The main difference between the two peppers is the Filipino Bird’s Eye points upwards instead of downwards when it is growing (the opposite to a Bird’s Eye chili).

How Do You Cook With A Bird’s Eye Chili?

You will often find Bird’s Eye chilis dried when you come to buy them in shops. They are also commonly ground down into a powder and can be found all year round.

Commonly known as the Thai chili, they are most often served in Thai and Southeast Asian dishes, and they go particularly well with fish! You should be careful with this type of chili, however, because they pack a lot of heat.

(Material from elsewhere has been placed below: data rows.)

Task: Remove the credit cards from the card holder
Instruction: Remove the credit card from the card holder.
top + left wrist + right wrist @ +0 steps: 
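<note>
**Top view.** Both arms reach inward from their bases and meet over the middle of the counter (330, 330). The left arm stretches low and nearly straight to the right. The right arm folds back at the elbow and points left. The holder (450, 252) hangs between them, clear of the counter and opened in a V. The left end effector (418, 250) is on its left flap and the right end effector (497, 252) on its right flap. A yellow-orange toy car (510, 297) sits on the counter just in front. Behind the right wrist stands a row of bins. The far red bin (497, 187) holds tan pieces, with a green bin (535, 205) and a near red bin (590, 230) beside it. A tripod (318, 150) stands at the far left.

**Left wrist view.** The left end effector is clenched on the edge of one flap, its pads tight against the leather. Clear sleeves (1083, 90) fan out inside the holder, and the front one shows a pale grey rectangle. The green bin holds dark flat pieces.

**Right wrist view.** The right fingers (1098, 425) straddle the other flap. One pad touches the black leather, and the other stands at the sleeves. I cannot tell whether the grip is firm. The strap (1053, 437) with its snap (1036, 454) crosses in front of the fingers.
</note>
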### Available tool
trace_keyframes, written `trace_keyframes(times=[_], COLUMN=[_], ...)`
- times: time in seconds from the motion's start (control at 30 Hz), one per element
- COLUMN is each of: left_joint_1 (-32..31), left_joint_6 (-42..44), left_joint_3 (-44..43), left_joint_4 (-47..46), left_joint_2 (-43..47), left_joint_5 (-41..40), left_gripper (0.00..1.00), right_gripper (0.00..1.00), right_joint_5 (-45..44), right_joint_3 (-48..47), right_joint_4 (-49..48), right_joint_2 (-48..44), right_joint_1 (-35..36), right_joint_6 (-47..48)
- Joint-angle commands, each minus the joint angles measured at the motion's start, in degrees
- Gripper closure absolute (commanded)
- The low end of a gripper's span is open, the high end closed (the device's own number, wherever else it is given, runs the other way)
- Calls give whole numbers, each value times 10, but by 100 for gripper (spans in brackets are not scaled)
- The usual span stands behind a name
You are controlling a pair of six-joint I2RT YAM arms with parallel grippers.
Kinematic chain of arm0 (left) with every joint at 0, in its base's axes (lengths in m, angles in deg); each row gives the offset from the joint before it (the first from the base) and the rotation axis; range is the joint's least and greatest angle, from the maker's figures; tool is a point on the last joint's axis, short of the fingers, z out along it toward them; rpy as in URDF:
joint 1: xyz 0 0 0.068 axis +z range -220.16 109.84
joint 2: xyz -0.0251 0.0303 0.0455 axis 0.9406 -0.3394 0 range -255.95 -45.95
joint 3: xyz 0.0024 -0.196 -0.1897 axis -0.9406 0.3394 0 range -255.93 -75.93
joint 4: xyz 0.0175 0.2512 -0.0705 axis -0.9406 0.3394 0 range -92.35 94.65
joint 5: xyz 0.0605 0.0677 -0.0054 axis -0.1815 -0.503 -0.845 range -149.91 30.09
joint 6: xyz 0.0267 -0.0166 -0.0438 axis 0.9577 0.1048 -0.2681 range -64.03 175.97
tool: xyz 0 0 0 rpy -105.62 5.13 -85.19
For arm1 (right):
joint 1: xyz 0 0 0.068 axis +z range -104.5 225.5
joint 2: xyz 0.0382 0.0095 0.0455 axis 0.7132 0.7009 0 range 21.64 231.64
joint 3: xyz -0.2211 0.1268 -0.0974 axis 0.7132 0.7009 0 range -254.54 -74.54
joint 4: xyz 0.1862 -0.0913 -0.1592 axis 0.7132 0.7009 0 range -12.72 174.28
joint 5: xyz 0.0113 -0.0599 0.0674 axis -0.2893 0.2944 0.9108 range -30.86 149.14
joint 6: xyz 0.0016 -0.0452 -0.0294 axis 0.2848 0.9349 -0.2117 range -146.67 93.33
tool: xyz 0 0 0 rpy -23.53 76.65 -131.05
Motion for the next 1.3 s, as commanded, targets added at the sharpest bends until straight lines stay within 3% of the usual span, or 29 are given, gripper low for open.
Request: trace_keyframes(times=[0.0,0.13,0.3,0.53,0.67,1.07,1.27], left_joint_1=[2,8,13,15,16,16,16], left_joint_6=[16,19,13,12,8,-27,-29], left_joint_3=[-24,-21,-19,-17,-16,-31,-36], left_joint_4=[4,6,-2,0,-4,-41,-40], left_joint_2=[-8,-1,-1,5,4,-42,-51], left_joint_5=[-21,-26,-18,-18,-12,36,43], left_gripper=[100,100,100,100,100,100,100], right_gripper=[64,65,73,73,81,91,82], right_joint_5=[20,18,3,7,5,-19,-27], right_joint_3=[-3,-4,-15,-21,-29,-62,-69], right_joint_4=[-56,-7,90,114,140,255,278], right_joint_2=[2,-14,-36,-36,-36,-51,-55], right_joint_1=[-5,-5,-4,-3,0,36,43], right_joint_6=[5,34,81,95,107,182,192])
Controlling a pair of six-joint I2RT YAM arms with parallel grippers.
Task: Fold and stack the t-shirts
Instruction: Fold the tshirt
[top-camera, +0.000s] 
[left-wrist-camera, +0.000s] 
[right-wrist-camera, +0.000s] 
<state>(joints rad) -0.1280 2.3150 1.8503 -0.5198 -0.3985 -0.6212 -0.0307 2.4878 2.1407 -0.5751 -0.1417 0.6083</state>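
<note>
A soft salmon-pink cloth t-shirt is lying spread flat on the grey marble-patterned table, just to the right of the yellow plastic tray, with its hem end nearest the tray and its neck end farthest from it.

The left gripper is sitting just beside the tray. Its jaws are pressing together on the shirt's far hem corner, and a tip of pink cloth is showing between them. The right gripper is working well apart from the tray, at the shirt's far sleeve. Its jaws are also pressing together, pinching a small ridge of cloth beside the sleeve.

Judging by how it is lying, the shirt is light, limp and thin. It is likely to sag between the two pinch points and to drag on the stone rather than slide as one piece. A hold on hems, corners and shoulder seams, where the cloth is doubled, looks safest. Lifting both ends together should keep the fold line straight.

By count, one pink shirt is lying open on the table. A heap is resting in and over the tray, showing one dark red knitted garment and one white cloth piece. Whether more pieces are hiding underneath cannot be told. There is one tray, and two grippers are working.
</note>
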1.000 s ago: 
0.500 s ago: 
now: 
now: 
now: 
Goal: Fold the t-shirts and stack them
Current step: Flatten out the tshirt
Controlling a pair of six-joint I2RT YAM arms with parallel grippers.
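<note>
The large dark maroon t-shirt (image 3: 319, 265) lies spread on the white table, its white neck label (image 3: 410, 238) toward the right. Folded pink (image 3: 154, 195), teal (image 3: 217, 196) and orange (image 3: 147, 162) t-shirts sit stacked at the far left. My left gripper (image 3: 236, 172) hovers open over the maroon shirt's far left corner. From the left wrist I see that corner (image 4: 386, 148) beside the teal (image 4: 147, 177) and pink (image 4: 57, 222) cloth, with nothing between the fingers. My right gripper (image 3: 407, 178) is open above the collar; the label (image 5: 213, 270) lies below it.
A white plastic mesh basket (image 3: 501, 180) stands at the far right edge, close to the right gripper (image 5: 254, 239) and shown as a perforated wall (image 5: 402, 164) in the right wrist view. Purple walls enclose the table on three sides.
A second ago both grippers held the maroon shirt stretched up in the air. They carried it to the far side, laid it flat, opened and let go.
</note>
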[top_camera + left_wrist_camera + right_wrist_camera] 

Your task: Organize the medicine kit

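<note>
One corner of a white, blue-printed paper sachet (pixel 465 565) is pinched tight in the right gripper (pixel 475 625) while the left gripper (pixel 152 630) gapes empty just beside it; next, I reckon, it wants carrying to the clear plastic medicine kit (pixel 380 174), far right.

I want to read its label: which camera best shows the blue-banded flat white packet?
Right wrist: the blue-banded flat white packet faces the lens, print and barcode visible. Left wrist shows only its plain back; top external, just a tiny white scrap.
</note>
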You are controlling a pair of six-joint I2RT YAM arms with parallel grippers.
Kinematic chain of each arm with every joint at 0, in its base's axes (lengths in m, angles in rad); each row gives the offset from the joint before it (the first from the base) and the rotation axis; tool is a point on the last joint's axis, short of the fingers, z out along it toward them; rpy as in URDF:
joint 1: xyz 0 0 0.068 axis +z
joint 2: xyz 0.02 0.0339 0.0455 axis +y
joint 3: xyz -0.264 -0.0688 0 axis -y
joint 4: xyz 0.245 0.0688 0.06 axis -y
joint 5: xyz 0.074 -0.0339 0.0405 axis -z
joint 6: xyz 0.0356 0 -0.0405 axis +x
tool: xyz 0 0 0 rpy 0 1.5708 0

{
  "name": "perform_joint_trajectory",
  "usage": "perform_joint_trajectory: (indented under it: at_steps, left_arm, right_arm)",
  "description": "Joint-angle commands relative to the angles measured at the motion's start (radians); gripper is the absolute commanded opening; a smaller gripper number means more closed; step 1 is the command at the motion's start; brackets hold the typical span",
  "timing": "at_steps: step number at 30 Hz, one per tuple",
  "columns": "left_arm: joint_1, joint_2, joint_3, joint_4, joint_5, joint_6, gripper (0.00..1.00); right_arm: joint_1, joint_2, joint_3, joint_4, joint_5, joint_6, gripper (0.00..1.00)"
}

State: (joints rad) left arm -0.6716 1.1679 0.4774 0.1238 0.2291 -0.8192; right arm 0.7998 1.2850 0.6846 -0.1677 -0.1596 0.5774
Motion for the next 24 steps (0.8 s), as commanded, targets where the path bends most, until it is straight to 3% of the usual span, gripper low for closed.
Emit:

A little goes a long way, so if you want to put one in a dish, you might want to consider either de-seeding it first or only using half a chili at a time.

To actually cook this chili, you should remove the stem first. Once you have touched the chili, avoid touching your eyes or other sensitive areas, as the chemical that makes this chili so hot (Capsaicin) can stay on your skin for several hours.

Once you have removed the stem, the rest of the cooking is up to you! They can be left whole if you choose, or they can be chopped or pureed to be mixed in with dishes.

How Do You Store A Bird’s Eye Chili?

If you have bought fresh Bird’s Eyes, they should be kept in your fridge for a maximum of two weeks.

However, you shouldn’t wash them unless you are just about to use them, as the moisture will encourage them to grow mold very quickly (even in the fridge).

Dried and canned chilis should be kept at room temperature, and they can be used for up to a year.

Interesting Fact About The Bird’s Eye Chili

Bird’s Eye chilis have a surprising amount of health benefits. They can help to control stomach pain, pain from arthritis, and toothaches. In India, it is also used to help prevent infections because of its antibacterial properties.